Friday, September 12, 2008

Another Victim Of The Drug War

Of course, not Cindy though .....

Cindy McCain's tangled story of addiction
Consequences of her drug abuse were more complex than she's portrayed

WASHINGTON - When Cindy McCain is asked what issues she would champion as first lady, she often cites one of the most difficult periods of her life: her battle with — and ultimate victory over — prescription painkillers. Her struggle, she has said repeatedly, taught her valuable lessons about drug abuse that she would pass on to the nation.

...Her misuse of painkillers prompted an investigation by the Drug Enforcement Administration and local prosecutors that put her in legal jeopardy. A doctor with McCain's medical charity who supplied her with prescriptions for the drugs lost his license and never practiced again. The charity, the American Voluntary Medical Team, eventually had to be closed in the wake of the controversy. Her husband was forced to admit publicly that he was absent much of the time she was having problems and was not aware of them.

So many lives were damaged by this," said Jeanette Johnson, whose husband, John Max Johnson, surrendered his medical license.

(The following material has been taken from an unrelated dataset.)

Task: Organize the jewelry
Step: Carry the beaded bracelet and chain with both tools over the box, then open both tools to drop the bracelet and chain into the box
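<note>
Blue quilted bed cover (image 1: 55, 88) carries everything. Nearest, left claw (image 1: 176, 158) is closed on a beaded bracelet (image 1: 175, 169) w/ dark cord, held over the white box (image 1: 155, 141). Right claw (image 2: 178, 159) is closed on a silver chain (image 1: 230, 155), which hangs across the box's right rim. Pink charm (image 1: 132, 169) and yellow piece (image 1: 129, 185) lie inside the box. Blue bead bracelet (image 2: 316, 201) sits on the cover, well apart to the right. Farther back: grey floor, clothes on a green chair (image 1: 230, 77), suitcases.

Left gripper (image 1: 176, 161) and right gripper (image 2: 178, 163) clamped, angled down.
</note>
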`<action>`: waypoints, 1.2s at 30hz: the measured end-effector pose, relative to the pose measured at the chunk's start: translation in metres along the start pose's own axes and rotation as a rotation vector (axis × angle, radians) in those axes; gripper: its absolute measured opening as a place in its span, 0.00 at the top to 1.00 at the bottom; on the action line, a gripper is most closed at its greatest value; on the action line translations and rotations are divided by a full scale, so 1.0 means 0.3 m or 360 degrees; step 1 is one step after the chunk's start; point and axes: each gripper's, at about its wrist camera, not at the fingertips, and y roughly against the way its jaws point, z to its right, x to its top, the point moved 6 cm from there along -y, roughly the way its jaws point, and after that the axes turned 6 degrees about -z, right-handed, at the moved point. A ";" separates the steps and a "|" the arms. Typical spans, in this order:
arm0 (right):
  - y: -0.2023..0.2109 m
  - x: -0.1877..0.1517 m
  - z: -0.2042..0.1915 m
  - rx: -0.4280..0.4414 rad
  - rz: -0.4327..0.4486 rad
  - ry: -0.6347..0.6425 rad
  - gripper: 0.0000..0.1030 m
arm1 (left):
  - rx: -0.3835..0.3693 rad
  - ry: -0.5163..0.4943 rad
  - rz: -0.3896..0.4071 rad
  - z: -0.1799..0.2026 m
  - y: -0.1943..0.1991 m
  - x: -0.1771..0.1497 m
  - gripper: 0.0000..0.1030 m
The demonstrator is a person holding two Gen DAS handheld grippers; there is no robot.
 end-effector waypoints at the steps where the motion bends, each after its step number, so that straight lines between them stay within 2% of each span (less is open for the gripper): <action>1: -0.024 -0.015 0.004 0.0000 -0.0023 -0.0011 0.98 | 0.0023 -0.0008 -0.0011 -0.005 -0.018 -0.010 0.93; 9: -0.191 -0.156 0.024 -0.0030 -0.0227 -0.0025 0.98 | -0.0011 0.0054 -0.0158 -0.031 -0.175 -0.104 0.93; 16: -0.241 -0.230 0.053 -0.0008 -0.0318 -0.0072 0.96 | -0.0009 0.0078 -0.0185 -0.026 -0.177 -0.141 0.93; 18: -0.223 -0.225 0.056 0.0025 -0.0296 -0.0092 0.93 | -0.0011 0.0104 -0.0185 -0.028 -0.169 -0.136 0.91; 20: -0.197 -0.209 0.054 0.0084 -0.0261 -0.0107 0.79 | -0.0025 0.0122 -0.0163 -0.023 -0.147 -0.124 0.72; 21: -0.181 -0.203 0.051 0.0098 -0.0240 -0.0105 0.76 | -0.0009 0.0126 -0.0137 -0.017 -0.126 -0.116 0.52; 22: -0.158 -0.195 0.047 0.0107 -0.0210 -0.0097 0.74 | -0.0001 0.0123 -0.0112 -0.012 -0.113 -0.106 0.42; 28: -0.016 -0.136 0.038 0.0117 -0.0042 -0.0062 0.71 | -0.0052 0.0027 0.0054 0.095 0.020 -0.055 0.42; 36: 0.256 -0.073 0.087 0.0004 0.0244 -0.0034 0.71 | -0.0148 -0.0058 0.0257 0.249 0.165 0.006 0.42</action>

McCain's addiction also embroiled her with one of her charity's former employees, Tom Gosinski, who reported her drug use to the DEA and provided prosecutors with a contemporaneous journal that detailed the effects of her drug problems. He was later accused by a lawyer for McCain of trying to extort money from the McCain family.

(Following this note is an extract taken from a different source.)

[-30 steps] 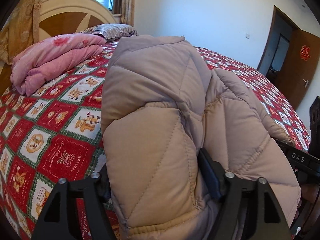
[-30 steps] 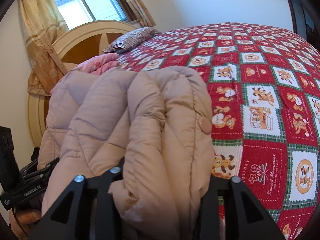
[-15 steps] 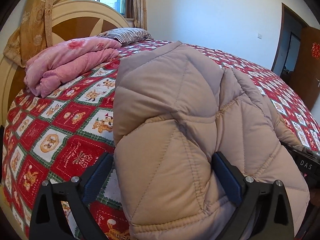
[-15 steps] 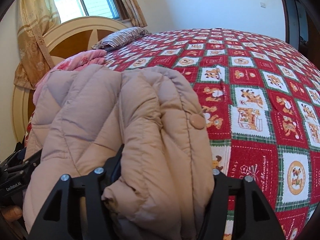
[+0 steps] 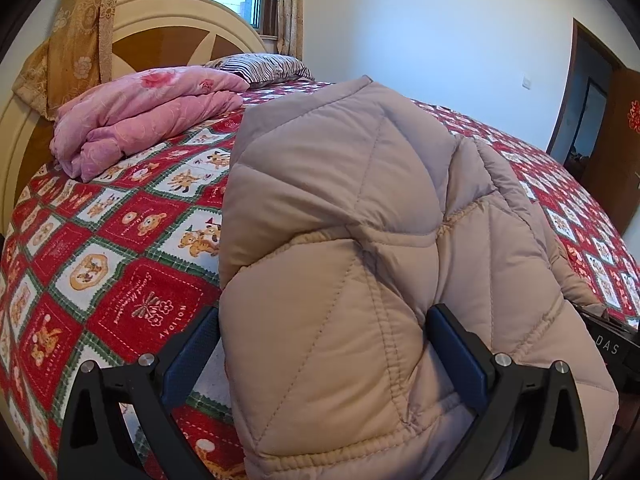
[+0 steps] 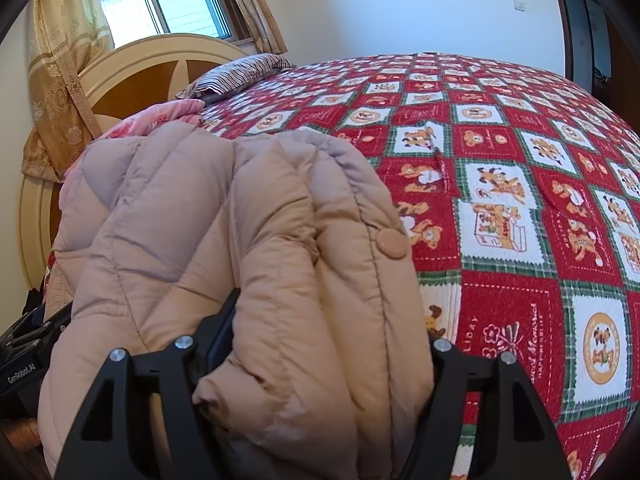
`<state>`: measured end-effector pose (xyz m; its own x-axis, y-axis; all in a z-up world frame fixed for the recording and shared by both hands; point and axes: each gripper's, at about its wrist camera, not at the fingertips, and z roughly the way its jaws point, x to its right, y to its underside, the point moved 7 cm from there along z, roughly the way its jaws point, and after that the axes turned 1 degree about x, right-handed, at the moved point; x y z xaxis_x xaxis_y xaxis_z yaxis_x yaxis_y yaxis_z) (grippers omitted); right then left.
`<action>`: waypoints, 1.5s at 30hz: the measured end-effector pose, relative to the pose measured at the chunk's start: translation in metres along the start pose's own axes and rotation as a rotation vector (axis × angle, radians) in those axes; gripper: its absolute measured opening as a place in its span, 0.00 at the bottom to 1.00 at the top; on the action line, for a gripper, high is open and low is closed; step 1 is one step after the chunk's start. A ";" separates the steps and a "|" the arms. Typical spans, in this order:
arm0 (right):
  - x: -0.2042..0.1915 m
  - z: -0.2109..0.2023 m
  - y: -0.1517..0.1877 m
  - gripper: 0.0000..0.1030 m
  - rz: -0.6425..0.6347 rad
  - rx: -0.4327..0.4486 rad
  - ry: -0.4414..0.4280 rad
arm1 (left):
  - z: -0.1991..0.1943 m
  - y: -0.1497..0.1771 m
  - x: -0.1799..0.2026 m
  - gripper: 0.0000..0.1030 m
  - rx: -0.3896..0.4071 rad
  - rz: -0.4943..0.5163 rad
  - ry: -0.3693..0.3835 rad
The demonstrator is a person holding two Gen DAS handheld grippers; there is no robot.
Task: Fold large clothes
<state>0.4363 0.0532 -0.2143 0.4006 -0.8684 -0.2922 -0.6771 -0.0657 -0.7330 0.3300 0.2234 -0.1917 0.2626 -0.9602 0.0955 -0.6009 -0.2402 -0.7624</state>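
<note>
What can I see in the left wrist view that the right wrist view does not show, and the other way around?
Only the left wrist view shows the open brown door with a red ornament, and the whole folded pink quilt. Only the right wrist view shows the round button on the coat. Both show the beige padded coat folded on the red patterned bedspread, the striped pillow, the headboard, the window and curtains.

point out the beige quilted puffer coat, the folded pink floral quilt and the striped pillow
beige quilted puffer coat (image 5: 360, 208): left wrist view, on its upper quilted panel
folded pink floral quilt (image 5: 140, 120): left wrist view, on its top fold
striped pillow (image 6: 236, 74): right wrist view, on its middle
</note>
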 end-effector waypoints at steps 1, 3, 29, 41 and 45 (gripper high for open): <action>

Her charity, AVMT, kept a ready supply of antibiotics and over-the-counter pain medications needed to fulfill its medical mission. It also secured prescriptions for the narcotic painkillers Vicodin, Percocet and Tylenol 3 in quantities of 100 to 400 pills, the county report shows.

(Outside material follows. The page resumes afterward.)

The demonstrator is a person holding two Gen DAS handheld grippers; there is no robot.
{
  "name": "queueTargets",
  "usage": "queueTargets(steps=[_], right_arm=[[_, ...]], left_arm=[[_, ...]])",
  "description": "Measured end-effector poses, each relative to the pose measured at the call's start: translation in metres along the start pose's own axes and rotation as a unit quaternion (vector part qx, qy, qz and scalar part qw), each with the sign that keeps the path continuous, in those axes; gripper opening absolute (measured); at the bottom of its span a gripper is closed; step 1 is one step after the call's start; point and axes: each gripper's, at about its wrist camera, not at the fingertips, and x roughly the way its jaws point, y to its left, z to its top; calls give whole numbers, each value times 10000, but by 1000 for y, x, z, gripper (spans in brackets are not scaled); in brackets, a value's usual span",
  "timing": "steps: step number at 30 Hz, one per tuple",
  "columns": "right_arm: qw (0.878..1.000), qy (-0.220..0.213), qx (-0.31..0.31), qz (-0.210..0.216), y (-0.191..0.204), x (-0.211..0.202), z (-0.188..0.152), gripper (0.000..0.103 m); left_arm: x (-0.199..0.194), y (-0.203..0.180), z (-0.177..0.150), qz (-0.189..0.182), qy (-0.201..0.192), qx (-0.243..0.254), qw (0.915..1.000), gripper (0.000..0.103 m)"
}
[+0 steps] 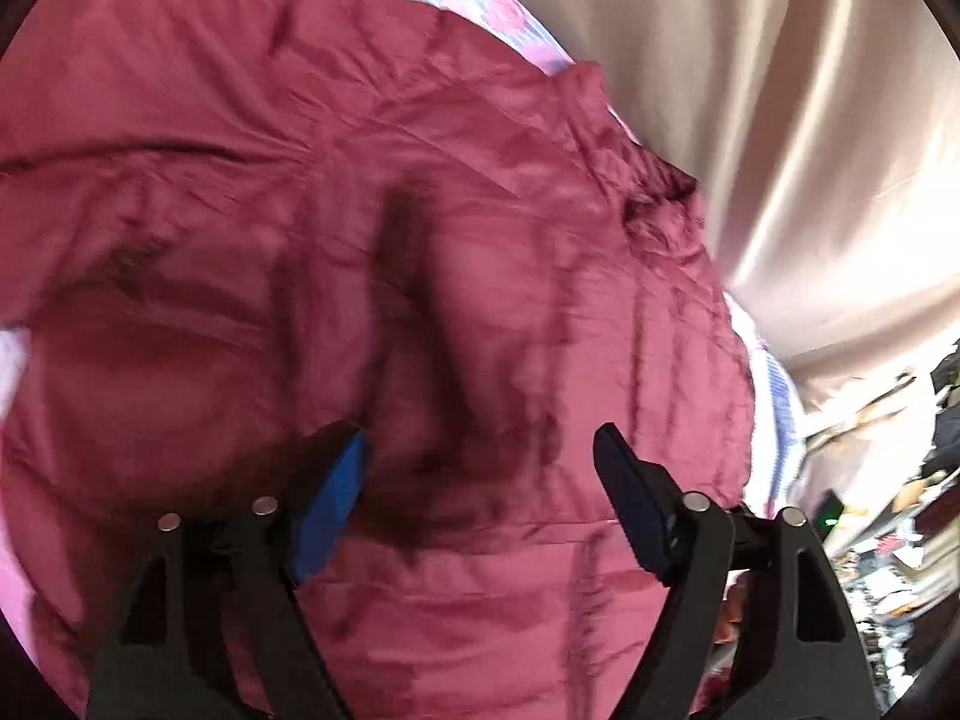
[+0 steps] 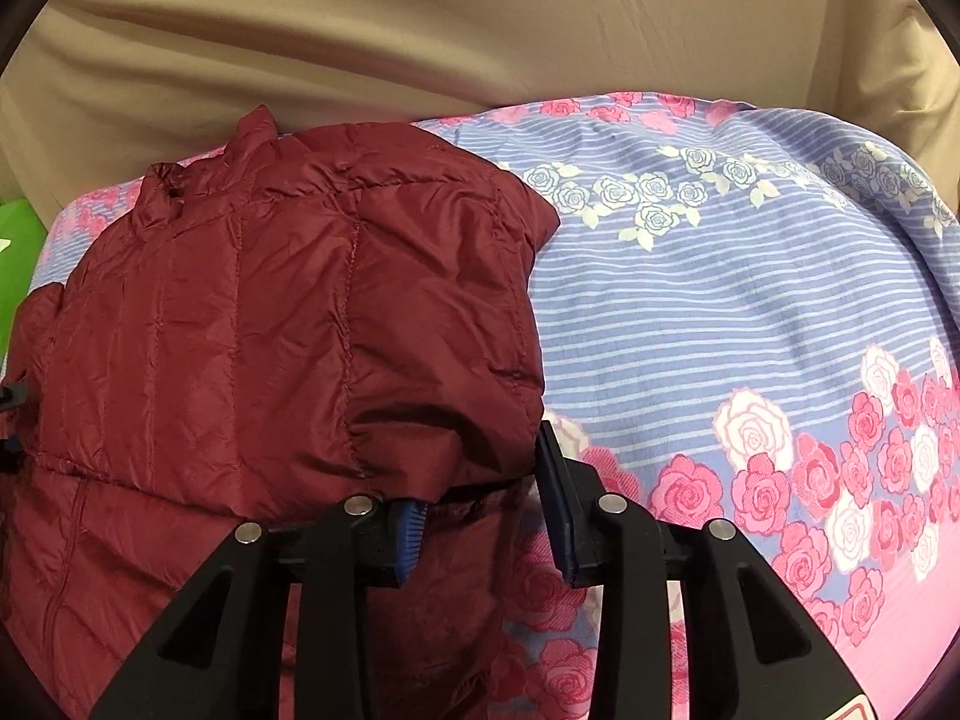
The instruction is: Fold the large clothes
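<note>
A maroon quilted puffer jacket (image 2: 270,312) lies partly folded on a floral bedsheet (image 2: 720,324). In the left wrist view the jacket (image 1: 372,252) fills most of the blurred frame. My left gripper (image 1: 480,450) is open and hovers just above the jacket, with nothing between its fingers. My right gripper (image 2: 480,468) is open at the jacket's right lower edge. A folded flap of the jacket bulges over its left finger (image 2: 408,534). Its right finger (image 2: 558,504) stands over the sheet.
A beige curtain (image 2: 420,42) hangs behind the bed and also shows in the left wrist view (image 1: 780,120). A green object (image 2: 18,252) sits at the far left. Cluttered items (image 1: 888,552) lie beyond the bed's edge at the right.
</note>
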Motion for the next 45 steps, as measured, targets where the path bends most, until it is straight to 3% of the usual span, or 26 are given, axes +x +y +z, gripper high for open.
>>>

McCain started taking narcotics for herself, the report shows. To get them, she asked the charity's medical director, John Max Johnson, to make out prescriptions for the charity in the names of three AVMT employees.


The employees did not know their names were being used. And under DEA regulations, Johnson was supposed to use a form to notify federal officials that he was ordering the narcotics for the charity. It is illegal for an organization to use personal prescriptions to fill its drug needs.


"The DEA told me it was okay to do it that way," Johnson told The Washington Post recently, in his first media interview about the case. "Otherwise, I never would have done it."